Simple Doesn’t Have To Mean Boring
In one of the final encounters of the “Marauders of the Dune Sea” adventure the group enters it’s most important battle. The battle is set in a 15×12 cave with a 4x4x4 pit in the center, two fountains, and an alter. It’s quite a plain looking room and my original intention was just to draw it on my battle mat. But for the finale of the adventure I couldn’t diminish it with such simplicity, so I decided to create a 3D set where combat would take place.
As I’ve shown before, when you need to go down you have to build up. If I was to incorporate the 20 foot (4 inch) deep pit in a model, I would have to raise the entire set 4 inches. That alone took some effort. Since I couldn’t find a box of the exact (or close to) size I needed, I constructed my own with my most abundant building material: cardboard from the recycling bin. This proved to be more intricate than I thought it would be.

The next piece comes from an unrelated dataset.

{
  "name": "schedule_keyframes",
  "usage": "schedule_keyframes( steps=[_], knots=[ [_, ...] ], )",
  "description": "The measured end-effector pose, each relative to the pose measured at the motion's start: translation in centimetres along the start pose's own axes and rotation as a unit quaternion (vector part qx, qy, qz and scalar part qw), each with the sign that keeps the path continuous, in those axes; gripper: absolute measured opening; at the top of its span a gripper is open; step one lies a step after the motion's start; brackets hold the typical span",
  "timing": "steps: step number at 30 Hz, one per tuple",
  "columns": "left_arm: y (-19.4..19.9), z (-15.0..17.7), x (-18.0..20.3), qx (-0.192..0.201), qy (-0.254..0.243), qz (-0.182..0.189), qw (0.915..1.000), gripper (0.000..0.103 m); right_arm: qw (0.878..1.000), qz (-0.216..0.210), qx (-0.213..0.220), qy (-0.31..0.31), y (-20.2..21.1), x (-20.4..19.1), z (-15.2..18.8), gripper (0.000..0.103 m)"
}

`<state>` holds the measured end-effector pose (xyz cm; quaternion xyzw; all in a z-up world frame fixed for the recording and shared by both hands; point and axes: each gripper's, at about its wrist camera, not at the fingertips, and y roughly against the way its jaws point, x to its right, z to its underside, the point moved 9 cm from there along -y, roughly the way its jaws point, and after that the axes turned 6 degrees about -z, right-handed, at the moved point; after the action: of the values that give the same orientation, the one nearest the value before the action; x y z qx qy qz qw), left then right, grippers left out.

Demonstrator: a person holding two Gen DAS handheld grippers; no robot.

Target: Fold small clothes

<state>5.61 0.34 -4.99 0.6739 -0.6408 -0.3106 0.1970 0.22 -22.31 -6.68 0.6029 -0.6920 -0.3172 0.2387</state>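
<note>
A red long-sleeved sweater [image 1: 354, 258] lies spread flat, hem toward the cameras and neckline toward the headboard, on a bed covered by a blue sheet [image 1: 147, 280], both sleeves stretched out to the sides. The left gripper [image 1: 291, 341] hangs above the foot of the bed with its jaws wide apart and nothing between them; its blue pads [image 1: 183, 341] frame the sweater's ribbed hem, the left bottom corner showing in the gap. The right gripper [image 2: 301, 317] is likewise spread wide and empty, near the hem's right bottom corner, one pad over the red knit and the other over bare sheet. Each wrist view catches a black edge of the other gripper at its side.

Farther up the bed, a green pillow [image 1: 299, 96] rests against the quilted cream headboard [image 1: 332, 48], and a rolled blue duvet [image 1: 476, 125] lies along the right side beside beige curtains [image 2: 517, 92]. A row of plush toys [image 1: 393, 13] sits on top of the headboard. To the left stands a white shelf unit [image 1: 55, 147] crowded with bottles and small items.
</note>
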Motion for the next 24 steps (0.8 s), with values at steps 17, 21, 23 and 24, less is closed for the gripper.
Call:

I needed a great number of support columns for the floor, so were you to look underneath the box you would find a Frankenstein monster of disparate pieces of cardboard in a variety of shapes and locations. The pit section itself (where I’ve placed an infinite-use electric tea light) is actually a piece I did separate from the main cave floor and and became the central support column for the whole box. After using varying sections of cardboard I could scrounge up for the floor, I realized it would have been better to have found a large cardboard piece and create a veneer that would give the floor a more uniform look. But since I enjoyed the fact I had done the work without purchasing anything, I kept it as is.
The additional pieces to the model were two fountains and an alter. The alter was no problem and I new what I wanted to do with it (again, in cardboard), but the fountains were something I wanted to expand on. In the adventure, the fountains were described as “dragonhead fountains.” The fountains being dragon heads made very little sense to the story and I suspect they were chosen because there are dungeon tiles for them. I decided I wanted the fountains a little closer to the story so I came up with a fountain with kraken tentacle statues reaching out from them.
Why they would be present at all would be described in part of the Ul-Athra mythos that the players would obtain:
…and so the Dust Kraken reached up from the sea and swallowed it whole, but it found itself still wanting.